_Aim of the exercise_. Your response must consist of one number: how many lines in this material contain the word "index".

_Provided data_.
__________________________________________________

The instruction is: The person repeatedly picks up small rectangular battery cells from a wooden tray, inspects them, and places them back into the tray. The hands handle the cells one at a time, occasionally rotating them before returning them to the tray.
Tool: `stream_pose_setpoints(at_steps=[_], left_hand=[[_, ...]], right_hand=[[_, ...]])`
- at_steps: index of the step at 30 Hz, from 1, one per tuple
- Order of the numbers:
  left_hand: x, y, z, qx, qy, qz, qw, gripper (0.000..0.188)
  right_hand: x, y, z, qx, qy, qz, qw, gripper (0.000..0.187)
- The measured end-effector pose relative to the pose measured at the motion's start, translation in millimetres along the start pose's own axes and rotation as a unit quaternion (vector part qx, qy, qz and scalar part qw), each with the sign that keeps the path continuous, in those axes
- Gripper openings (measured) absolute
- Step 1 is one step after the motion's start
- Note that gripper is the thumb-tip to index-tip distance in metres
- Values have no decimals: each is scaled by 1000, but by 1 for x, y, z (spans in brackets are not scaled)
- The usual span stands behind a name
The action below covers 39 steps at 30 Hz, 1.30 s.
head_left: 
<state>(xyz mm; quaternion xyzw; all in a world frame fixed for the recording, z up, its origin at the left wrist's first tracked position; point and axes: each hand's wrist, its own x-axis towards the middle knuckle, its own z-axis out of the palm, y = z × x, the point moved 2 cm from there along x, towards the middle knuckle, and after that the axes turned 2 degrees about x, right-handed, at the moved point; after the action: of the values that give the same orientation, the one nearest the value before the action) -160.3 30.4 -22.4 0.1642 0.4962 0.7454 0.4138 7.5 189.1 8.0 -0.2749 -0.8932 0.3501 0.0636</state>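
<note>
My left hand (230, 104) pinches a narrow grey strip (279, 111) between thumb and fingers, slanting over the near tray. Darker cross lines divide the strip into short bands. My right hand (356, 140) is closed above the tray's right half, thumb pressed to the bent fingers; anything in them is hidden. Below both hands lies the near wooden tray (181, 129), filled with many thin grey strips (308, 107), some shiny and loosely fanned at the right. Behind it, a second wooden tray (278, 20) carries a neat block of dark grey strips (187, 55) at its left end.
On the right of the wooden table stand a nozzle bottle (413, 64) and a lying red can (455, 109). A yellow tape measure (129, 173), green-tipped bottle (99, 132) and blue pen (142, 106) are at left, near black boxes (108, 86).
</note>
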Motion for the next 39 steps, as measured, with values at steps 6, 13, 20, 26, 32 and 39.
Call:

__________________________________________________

_Result_. 2